How Religious Policies Can Harm The Queer Community
Two weeks ago the Pentecostal independent Citipointe Christian school sent out a contract that could have students expelled based on sexual orientation, gender identity or sexual activity.
The contract was pulled following a huge public backlash.
Now another private Sydney school has come under fire for a similar statement on faith for any kid that enrols.
And experts are becoming increasingly concerned that policies of this kind will become more common.
Generational Changes
Kylie Gwynne, Board Co-Chair at Rainbow Families said, “for those of us that are older, we grew up where this was just normal, that we, it was normal to hate and to hurt and to discriminate against, LGBTQ+ people. And we don’t want that for young people now.”
“So many of my contemporaries are still suffering with internalised hatred and homophobia and phobia because of what they have been raised with and that we don’t want this for this next generation of kids. We want them to grow up knowing how fabulous they are and how loved they are.”
“I look at young people today and the commitment and love of each other’s diversity and difference and embracing of that and think that that that’s our future and the people who don’t wanna come on board with that, they need to shut up. Leave our kids alone, leave us alone,” Gwynne said.
The Religious Discrimination Bill
Prime Minister Scott Morrison reintroduced the religious discrimination bill to Parliament just months out from the upcoming federal election.
The aim of the bill is to stop discrimination against people for religious reasons.
But ever since it was introduced advocates against the bill have pointed out that it could do more harm than good to the queer community, like religious institutions having the right to only hire candidates based on their religious beliefs.
Just this week the federal government said they will amend the bill so that children are protected from being expelled from school based on their sexuality.
But the amendment has only specified gay students and falls short of protecting transgender students who could still be expelled, despite ScoMo promising to prevent discrimination against a student on the basis of sexuality or gender identity.
How Damaging These Kinds of Policies Are On Young People
It’s policies like these and the contract at Citipointe, that can be extremely damaging to young people.

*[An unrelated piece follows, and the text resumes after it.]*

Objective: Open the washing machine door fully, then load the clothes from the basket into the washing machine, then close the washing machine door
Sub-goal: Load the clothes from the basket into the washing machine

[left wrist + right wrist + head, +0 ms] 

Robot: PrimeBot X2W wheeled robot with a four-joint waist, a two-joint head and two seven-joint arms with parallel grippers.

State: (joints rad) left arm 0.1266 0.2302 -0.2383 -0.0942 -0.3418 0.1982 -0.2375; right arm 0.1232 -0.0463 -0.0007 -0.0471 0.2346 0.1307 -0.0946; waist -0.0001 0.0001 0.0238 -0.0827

Kylie Gwynne noted that “the kids and the families at that school they will inevitably have been harmed by this. It is appalling and, disgusting to put those things in writing and demand that in order for a child to remain enrolled in a school that they sign a contract denying who they are. Why on earth would we want to expand the capacity for religious organisations to spread hate and bigotry against LGBTQ+ people and families.”
What Can We Expect Next?
The Bill passed the lower house after a tense all-night Parliament session.
Five Liberal MPS even crossed the floor to support a Labor and crossbench amendment to have stronger protections to include transgender students.
Currently, the fate of the bill hangs in the balance as ScoMo struggles to deliver on this election promise.
But what this bill shows us and other legislation like the 2016’s Safe Schools program or One Nation’s proposed amendment to the Parental Rights Bill in 2020 is that children are getting caught in an ideological firestorm that is harmful in Australia’s long battle for equality.